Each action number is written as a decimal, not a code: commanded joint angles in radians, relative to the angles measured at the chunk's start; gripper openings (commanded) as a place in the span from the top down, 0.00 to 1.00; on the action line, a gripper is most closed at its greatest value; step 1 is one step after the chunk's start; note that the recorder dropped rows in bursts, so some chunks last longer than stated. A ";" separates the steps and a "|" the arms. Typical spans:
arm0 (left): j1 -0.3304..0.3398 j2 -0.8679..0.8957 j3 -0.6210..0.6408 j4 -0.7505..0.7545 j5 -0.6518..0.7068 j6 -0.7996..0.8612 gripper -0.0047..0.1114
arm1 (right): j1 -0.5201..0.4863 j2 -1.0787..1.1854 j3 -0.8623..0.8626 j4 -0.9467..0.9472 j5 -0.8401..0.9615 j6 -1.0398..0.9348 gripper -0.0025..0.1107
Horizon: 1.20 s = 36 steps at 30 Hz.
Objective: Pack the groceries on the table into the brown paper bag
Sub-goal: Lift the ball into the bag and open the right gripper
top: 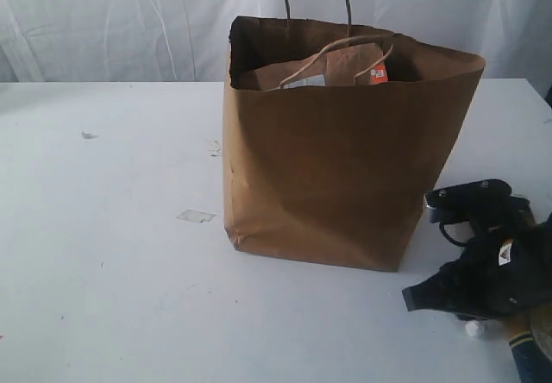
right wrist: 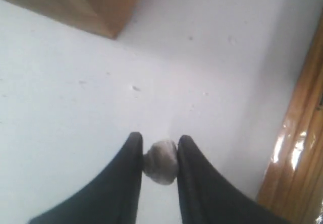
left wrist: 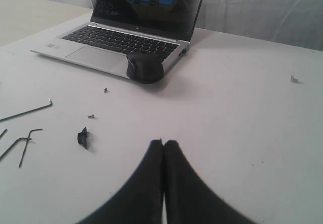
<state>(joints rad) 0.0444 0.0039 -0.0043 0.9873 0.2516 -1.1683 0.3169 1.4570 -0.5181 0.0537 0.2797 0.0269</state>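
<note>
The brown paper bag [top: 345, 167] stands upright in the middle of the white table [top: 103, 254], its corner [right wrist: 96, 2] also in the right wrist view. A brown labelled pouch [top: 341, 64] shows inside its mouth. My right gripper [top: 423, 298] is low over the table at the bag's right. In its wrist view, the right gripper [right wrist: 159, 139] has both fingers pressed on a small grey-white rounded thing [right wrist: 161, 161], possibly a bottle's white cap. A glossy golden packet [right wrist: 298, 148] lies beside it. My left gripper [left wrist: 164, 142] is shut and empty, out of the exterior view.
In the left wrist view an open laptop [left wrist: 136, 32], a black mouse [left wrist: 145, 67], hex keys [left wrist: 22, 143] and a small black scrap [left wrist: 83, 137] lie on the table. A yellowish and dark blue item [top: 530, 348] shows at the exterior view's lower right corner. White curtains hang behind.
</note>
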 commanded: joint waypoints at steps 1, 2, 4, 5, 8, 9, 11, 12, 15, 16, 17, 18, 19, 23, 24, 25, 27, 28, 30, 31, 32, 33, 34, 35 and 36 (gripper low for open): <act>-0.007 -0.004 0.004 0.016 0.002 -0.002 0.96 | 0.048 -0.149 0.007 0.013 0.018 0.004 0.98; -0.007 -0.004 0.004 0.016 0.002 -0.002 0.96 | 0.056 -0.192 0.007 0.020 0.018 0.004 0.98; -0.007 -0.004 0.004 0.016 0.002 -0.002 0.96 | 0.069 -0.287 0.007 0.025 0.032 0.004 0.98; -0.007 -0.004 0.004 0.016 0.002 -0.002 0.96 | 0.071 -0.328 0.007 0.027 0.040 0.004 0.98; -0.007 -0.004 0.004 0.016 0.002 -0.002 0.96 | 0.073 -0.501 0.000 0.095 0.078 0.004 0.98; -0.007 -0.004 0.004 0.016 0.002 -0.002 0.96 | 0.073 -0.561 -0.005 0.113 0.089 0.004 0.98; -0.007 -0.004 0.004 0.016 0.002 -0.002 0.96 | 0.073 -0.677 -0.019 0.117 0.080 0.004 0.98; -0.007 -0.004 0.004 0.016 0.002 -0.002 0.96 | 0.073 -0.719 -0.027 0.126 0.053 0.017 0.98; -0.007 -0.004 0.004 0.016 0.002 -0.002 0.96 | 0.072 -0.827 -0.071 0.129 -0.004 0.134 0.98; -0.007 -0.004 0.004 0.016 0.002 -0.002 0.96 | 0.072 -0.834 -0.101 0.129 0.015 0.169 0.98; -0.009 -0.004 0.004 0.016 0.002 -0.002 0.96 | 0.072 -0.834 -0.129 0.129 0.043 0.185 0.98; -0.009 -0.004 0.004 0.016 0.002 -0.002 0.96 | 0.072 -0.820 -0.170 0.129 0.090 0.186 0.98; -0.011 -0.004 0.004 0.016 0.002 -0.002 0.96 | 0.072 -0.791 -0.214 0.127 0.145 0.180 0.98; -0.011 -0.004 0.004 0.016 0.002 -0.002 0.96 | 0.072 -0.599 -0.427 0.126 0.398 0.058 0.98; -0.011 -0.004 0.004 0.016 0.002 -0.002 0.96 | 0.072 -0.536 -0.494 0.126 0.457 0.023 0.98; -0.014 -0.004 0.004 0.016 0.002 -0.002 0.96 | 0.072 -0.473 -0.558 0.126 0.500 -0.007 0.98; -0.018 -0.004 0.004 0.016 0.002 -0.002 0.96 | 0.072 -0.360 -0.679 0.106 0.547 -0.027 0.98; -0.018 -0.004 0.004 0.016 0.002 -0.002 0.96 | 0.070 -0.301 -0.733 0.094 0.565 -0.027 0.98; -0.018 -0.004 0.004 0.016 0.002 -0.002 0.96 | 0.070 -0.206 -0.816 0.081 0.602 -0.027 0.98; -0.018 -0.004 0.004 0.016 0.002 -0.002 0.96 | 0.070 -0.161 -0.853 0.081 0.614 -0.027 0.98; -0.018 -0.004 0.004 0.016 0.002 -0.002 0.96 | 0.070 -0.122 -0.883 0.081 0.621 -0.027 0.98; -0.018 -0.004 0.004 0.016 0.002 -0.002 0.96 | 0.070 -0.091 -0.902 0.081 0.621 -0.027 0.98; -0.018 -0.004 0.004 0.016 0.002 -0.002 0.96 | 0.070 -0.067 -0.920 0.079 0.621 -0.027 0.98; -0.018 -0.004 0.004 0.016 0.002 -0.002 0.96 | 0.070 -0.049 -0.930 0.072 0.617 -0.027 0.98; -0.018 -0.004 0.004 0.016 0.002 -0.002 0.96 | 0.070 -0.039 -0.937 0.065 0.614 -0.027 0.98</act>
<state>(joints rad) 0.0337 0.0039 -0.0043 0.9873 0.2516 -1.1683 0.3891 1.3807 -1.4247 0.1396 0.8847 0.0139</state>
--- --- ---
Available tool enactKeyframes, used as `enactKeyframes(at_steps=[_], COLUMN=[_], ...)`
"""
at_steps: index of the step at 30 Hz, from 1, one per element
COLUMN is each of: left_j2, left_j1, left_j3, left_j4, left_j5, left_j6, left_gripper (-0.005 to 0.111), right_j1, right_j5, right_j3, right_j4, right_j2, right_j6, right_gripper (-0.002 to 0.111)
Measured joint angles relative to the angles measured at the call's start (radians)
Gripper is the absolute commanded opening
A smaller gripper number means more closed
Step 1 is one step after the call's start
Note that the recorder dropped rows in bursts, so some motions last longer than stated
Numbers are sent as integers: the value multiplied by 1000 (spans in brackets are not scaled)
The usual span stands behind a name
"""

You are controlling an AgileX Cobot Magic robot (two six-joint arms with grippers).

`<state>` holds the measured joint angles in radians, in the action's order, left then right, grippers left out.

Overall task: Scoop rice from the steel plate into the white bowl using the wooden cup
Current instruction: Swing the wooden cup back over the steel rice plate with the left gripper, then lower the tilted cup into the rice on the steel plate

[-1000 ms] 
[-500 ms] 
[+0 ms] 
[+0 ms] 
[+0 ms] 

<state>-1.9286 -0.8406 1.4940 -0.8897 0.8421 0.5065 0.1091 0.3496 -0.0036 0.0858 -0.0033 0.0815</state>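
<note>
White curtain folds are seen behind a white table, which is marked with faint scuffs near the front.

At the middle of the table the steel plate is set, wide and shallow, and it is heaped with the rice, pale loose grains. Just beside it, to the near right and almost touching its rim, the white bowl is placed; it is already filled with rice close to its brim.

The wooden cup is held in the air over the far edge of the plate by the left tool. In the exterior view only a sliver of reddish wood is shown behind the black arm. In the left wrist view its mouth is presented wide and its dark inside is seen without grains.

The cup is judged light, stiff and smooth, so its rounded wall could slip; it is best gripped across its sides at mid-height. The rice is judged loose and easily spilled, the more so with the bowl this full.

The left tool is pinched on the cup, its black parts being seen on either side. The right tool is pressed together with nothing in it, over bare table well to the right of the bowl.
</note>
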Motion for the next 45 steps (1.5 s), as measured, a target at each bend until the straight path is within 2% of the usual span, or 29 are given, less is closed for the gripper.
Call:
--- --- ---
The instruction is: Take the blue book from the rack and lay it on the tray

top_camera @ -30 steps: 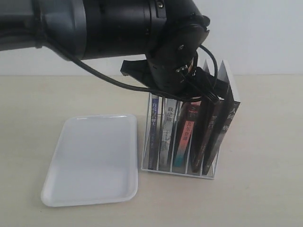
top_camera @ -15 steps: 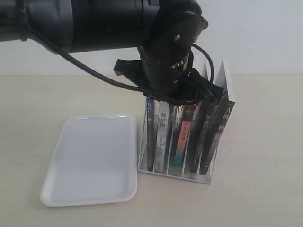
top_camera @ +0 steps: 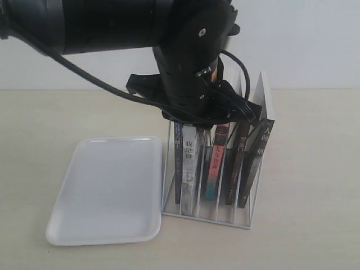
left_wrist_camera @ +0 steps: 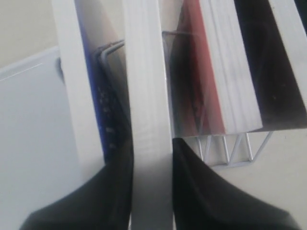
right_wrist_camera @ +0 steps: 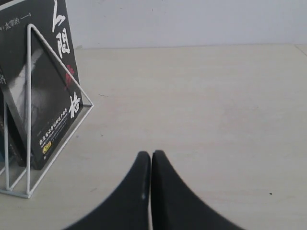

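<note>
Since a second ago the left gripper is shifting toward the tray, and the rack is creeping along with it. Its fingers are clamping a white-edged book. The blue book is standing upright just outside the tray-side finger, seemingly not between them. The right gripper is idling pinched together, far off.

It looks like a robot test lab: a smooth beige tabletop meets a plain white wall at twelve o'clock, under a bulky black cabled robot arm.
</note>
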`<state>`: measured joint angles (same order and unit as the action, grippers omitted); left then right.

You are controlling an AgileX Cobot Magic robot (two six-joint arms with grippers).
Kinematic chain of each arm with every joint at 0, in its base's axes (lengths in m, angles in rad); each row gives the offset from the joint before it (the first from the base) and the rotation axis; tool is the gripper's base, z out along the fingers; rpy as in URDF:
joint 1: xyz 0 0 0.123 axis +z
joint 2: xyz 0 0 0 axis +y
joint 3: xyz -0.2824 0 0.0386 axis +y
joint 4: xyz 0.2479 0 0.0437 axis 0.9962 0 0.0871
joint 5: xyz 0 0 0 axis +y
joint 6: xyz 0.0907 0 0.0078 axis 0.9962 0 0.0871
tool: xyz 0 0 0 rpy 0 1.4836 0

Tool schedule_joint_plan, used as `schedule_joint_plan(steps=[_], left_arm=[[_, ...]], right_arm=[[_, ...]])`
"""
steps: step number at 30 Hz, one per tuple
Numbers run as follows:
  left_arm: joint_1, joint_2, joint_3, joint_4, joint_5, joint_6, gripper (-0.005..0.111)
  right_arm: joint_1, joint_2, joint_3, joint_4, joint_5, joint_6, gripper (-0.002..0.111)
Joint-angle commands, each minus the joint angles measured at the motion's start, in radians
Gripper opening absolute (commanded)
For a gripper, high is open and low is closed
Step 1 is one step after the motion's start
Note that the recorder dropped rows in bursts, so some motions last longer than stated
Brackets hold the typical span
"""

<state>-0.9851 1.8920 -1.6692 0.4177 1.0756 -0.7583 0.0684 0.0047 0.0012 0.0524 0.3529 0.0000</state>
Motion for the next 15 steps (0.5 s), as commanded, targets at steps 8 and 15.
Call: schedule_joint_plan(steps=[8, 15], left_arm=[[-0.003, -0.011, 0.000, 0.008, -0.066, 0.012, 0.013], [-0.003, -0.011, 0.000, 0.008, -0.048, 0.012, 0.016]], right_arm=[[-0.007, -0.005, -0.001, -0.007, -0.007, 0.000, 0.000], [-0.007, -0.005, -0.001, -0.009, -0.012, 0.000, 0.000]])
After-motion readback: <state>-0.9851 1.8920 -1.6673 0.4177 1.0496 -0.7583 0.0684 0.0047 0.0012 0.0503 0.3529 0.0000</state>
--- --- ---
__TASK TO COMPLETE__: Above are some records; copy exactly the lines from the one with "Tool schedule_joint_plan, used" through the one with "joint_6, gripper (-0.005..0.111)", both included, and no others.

__FINAL ANSWER__:
Tool schedule_joint_plan, used as `schedule_joint_plan(steps=[_], left_arm=[[_, ...]], right_arm=[[_, ...]])`
"""
steps: step number at 30 Hz, one per tuple
Numbers run as follows:
  left_arm: joint_1, joint_2, joint_3, joint_4, joint_5, joint_6, gripper (-0.005..0.111)

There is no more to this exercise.